Importantly, the pharmacokinetic and pharmacodynamic models of propofol or dexmedetomidine were primarily developed from studies involving healthy, young, non-obese populations. As a result, these models may not accurately predict drug behavior in all patients with conditions like OSA, who often present with additional complexities such as advanced age or obesity and multiple comorbidities. Recognizing the limitations of traditional PK-PD models is crucial for the effective management of sedation in patients with comorbid conditions. By integrating these considerations into the clinical management of high-risk patients, we can optimize sedation safety and enhance overall patient outcomes [65].
4. Conclusions
In summary, there is significant variability and uncertainty surrounding sedation techniques and protocols for drug-induced sleep endoscopy (DISE) in the evaluation of obstructive sleep apnea (OSA). Despite the integration of DISE as a valuable diagnostic tool, no universally accepted sedation protocol exists. Key considerations include selecting appropriate sedative agents, preventing over-sedation, and carefully titrating to maintain upper airway patency, minimize the risk of collapse, and obtain accurate diagnostic information.

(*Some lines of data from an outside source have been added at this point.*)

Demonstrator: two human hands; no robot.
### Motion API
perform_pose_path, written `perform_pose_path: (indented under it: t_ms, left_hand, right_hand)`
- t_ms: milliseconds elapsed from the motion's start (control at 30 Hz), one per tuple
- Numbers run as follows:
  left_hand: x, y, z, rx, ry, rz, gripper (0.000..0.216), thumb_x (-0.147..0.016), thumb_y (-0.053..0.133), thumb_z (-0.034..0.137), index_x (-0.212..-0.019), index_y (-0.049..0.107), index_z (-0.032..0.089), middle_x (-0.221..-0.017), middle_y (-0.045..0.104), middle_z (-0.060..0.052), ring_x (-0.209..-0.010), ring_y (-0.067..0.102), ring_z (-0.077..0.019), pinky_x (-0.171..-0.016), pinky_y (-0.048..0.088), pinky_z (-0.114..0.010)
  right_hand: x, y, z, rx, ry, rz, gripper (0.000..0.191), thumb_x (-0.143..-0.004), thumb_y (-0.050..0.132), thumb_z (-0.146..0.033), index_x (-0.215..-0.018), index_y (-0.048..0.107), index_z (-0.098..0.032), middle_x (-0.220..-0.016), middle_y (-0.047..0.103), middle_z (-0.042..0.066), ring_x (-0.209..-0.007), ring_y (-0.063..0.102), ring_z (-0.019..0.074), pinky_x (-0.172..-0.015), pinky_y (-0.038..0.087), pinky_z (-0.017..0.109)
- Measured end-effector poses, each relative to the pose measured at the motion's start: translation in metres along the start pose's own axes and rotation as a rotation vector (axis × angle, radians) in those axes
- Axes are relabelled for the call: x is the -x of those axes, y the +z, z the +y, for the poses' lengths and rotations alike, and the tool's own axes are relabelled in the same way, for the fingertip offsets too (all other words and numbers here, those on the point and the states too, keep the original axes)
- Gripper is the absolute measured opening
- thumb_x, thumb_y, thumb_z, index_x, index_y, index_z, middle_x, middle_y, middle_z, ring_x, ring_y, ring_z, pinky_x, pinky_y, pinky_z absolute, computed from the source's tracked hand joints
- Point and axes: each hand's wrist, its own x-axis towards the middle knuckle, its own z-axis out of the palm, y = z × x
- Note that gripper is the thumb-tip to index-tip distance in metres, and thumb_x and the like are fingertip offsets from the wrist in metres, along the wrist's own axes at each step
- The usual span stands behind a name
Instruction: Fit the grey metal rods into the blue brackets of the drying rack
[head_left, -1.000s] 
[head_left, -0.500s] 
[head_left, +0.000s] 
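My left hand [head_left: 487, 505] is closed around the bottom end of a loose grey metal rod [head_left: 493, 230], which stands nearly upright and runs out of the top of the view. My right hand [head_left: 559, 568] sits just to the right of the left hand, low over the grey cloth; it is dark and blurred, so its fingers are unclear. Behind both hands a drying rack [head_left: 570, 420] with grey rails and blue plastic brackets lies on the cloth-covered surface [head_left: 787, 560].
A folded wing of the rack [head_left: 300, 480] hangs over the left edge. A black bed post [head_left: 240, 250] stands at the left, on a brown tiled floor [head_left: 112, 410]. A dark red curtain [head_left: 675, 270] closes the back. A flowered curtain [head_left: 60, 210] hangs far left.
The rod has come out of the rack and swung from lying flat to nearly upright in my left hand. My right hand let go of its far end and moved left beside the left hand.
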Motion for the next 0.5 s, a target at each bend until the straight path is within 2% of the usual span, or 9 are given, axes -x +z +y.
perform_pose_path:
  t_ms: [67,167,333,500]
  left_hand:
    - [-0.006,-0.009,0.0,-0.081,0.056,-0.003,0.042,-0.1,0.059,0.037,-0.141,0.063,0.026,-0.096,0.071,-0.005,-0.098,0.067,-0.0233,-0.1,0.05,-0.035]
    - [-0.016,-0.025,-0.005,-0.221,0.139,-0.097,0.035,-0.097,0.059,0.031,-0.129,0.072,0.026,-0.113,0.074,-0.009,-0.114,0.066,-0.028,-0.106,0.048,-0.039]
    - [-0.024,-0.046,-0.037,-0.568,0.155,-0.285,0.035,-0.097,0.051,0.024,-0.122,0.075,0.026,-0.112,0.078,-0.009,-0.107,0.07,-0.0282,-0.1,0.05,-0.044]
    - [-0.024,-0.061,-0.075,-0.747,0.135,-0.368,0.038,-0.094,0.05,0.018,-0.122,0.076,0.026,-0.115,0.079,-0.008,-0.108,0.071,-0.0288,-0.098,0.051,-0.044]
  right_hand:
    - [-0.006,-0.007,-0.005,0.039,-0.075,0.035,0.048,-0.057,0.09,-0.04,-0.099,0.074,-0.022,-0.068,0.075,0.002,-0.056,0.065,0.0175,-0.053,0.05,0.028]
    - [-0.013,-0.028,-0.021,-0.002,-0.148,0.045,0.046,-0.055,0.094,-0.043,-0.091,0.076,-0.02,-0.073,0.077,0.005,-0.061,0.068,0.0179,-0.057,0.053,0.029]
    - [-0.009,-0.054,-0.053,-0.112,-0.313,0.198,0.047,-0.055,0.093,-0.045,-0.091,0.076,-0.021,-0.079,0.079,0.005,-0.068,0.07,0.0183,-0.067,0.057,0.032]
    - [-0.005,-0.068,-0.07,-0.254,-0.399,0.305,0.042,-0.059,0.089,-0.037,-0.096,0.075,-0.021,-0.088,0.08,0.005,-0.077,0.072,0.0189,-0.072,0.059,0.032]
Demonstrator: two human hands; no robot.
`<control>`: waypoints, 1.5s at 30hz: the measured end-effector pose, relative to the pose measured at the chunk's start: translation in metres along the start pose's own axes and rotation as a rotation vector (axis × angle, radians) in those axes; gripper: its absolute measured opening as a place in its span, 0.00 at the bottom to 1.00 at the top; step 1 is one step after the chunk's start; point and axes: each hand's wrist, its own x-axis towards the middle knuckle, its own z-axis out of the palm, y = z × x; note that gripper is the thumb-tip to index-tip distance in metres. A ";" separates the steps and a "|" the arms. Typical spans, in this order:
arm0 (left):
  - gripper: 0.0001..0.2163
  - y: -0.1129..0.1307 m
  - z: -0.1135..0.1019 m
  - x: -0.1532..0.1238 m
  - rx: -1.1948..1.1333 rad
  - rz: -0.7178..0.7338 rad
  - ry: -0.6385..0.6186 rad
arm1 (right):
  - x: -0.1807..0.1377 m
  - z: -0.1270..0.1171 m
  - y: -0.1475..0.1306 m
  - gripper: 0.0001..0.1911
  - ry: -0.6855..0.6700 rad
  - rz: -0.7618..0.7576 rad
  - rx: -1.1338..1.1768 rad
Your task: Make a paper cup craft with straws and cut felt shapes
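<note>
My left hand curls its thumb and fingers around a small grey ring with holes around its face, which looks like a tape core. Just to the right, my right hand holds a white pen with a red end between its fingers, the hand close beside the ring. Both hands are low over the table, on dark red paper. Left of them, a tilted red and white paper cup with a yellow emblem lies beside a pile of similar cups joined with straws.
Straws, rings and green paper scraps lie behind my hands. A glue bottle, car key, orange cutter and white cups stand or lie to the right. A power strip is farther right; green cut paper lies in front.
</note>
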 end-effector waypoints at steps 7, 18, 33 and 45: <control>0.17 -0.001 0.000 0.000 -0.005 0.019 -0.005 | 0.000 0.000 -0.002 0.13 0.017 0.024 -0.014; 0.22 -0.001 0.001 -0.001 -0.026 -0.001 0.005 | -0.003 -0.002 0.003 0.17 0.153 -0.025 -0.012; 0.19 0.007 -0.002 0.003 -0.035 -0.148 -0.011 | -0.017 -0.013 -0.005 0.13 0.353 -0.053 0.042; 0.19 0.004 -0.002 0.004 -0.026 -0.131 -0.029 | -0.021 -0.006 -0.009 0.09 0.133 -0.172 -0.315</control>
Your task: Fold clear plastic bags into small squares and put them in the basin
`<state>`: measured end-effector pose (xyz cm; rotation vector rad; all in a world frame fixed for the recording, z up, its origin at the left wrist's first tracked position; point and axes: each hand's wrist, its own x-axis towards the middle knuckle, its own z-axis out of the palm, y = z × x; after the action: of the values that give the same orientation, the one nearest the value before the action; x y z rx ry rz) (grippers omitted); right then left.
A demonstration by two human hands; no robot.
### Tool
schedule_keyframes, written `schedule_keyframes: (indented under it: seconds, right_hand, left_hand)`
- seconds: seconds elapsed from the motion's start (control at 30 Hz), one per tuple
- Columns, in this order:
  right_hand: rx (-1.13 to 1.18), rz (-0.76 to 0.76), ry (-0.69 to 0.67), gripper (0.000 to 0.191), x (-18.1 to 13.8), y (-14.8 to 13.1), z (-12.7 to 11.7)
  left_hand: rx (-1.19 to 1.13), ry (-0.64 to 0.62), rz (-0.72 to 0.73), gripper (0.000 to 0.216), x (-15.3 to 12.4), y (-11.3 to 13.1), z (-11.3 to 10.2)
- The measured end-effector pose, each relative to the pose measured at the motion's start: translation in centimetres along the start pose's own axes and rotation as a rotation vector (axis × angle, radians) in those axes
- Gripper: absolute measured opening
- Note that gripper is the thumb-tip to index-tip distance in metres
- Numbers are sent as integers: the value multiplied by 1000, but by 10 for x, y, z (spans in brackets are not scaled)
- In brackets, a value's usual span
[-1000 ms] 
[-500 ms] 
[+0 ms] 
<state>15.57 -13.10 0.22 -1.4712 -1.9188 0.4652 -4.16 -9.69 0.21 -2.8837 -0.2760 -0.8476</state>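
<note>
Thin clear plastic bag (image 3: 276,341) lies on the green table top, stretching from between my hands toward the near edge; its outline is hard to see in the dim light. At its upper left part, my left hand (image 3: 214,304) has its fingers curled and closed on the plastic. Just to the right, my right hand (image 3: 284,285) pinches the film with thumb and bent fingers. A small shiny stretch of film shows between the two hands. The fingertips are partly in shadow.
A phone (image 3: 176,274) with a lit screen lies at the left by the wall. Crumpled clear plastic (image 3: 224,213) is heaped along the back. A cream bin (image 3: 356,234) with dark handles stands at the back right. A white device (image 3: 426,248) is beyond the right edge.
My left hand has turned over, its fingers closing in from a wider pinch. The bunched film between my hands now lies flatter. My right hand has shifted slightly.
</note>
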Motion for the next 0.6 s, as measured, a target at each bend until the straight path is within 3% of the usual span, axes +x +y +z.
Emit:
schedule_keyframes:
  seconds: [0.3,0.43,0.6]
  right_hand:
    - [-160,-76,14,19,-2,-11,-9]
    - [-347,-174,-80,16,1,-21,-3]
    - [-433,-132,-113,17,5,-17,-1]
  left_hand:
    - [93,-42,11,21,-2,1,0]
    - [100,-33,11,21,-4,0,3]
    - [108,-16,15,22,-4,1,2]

Further research is necessary to standardize sedation protocols and establish guidelines tailored to diverse patient populations, particularly obese patients who present unique pharmacokinetic and pharmacodynamic challenges during DISE. The identification of optimal pharmacokinetic-pharmacodynamic models enabling TCI sedation should be prioritized to enhance the safety and efficacy of propofol administration.
Moreover, the influence of sedation strategies on surgical decision-making remains a critical area for investigation. As surgical outcomes continue to be influenced by individual clinicians’ experience and preferences, objective decision-making criteria based on DISE findings require further development. This may reduce unnecessary surgical interventions and ensure patients receive the most effective care.
Given the conflicting literature on DISE’s role in surgical treatment decisions, a more concerted effort to establish robust protocols and data-driven recommendations is essential. This effort will help refine the evaluation and management of patients with OSA, ultimately improving patient outcomes and safety in clinical practice.